In the entries below, find the line with "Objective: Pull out" and the line with "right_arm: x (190". Print those two and everything between them exactly, and nothing else.

▸ SUPPLIED DATA:
━━━━━━━━━━

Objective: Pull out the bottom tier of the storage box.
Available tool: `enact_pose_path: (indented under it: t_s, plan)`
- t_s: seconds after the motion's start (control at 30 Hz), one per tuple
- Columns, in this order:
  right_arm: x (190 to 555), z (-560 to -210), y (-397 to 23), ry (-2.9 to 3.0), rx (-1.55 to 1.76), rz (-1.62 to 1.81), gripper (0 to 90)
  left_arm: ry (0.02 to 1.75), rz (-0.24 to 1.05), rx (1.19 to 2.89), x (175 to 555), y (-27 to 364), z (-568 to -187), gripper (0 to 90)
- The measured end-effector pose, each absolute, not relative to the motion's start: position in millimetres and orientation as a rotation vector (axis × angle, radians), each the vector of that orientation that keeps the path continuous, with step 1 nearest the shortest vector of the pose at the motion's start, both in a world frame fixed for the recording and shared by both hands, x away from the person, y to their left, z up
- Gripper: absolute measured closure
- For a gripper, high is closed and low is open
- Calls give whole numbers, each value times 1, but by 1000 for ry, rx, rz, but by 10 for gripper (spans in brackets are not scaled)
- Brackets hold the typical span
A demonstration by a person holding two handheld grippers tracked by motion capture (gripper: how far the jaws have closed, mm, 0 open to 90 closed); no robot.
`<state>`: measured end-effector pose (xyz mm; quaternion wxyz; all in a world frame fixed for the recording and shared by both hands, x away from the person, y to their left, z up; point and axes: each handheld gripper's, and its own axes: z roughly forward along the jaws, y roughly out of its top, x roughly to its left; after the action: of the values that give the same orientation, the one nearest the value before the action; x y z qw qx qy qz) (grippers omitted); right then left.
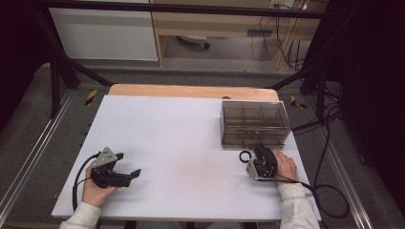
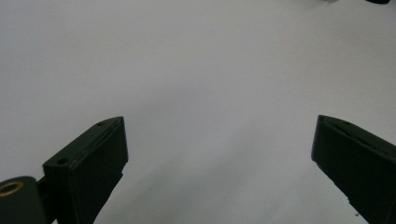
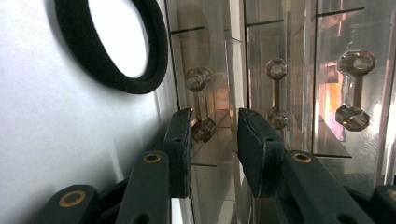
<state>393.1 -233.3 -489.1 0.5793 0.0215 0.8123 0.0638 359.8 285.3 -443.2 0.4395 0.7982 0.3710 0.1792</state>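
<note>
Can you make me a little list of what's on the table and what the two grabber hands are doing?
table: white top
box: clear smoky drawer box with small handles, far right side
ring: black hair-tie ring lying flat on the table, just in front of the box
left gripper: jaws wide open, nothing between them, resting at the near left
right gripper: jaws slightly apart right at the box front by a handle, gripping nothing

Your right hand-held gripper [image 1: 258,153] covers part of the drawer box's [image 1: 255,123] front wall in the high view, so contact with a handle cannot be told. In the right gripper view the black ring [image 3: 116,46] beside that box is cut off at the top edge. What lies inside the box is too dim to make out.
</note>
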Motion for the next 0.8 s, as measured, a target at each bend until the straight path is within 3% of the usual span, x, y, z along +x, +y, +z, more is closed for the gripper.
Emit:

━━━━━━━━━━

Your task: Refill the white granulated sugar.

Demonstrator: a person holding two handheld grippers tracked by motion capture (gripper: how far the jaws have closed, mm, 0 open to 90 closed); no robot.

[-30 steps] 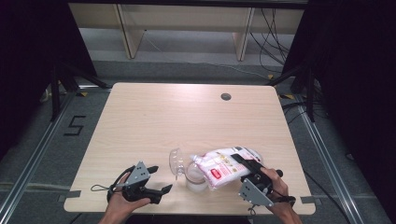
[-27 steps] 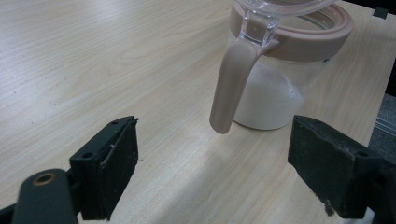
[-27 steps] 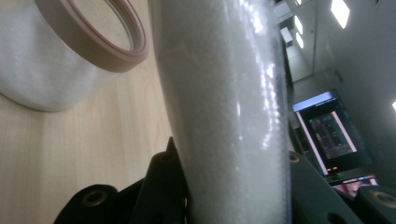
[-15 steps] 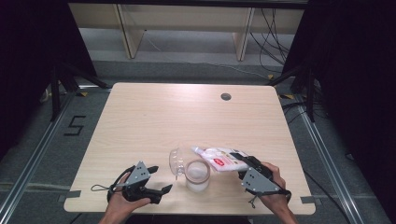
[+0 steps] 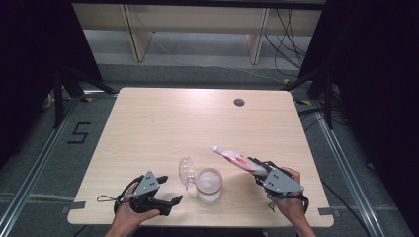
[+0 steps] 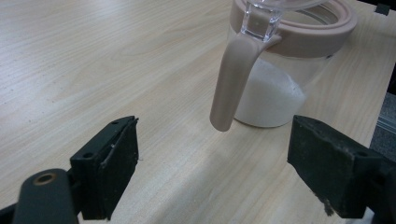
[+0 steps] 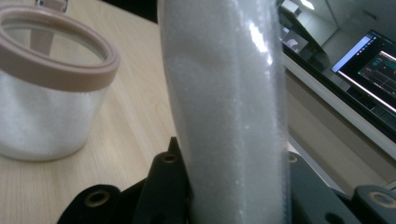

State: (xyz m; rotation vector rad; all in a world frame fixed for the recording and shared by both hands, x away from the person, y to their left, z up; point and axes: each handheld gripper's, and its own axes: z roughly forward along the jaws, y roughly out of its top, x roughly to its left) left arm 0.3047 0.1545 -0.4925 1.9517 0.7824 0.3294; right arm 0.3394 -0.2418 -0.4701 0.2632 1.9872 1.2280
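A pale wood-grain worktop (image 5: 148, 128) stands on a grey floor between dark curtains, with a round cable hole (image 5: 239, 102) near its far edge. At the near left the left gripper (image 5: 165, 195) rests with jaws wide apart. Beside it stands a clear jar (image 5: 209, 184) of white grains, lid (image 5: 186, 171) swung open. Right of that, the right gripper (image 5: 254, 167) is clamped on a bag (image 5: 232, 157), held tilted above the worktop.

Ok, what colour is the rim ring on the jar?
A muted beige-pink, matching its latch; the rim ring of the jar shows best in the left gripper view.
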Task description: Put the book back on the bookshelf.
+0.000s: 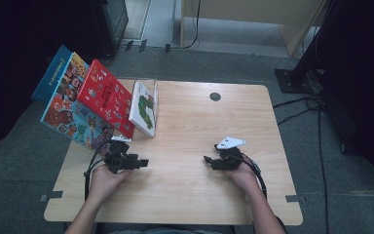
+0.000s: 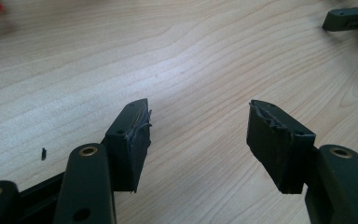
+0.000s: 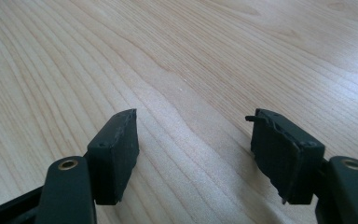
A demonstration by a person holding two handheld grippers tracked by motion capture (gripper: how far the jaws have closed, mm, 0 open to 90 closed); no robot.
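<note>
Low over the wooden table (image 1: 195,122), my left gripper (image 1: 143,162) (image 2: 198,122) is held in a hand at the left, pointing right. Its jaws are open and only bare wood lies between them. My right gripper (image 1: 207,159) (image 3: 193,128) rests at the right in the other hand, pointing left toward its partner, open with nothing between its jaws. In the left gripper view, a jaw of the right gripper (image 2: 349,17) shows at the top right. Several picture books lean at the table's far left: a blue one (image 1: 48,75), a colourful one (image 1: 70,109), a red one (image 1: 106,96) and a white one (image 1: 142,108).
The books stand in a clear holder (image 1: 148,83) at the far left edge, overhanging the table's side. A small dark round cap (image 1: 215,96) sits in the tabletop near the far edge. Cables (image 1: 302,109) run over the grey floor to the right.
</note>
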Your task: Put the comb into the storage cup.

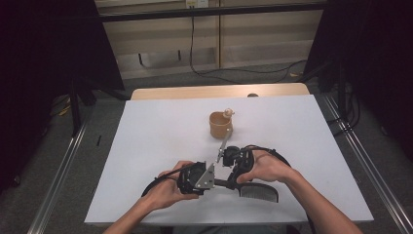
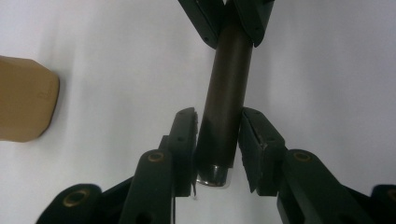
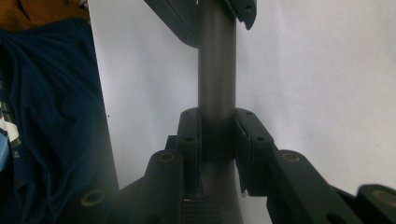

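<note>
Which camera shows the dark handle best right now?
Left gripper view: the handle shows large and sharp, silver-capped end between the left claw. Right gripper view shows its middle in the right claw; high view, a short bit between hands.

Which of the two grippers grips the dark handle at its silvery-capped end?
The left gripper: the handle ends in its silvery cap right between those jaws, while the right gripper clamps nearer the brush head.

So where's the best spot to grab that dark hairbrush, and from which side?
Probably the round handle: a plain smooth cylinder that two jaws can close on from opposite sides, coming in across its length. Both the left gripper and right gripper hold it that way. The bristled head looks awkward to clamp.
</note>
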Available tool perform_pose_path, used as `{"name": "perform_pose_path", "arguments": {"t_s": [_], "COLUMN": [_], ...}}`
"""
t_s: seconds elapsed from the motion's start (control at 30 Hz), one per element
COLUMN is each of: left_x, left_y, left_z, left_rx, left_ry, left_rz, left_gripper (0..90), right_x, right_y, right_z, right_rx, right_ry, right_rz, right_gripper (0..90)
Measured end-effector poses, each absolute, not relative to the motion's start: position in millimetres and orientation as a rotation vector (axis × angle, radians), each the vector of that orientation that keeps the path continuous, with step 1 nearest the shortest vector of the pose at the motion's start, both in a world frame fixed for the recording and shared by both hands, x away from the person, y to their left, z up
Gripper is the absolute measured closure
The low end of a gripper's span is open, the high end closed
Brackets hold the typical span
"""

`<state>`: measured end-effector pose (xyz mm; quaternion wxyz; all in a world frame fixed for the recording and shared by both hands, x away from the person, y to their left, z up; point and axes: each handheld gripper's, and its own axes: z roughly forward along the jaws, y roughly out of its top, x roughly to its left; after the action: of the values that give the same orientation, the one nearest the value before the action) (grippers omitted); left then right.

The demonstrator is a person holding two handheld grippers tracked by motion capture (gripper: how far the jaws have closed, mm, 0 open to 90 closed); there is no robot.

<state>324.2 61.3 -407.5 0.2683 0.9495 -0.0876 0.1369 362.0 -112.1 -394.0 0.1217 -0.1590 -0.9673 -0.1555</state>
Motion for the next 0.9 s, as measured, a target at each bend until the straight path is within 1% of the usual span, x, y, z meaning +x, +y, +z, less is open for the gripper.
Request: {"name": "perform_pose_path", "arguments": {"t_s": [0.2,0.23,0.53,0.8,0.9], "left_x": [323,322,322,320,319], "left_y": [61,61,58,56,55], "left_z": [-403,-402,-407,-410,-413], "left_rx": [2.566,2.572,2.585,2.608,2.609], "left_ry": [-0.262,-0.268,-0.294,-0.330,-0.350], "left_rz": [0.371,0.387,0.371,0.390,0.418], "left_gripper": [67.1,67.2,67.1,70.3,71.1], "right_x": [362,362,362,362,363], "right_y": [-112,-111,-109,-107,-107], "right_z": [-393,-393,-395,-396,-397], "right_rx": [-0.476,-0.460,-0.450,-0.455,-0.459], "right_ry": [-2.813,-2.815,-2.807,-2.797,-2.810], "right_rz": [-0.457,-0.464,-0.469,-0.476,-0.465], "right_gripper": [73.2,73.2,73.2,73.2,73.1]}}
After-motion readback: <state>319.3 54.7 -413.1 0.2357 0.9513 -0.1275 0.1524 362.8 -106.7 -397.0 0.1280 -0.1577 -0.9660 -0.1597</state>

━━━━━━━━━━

▸ RESPONSE FOR THIS EXERCISE:
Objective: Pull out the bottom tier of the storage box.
Available tool: `enact_pose_path: (indented under it: t_s, plan)`
- t_s: seconds after the motion's start (control at 30 Hz), one per tuple
- Columns, in this order:
  right_arm: x (190 to 555), z (-560 to -210), y (-397 to 23), ry (-2.9 to 3.0), rx (-1.55 to 1.76), rz (-1.62 to 1.81), gripper (0 to 90)

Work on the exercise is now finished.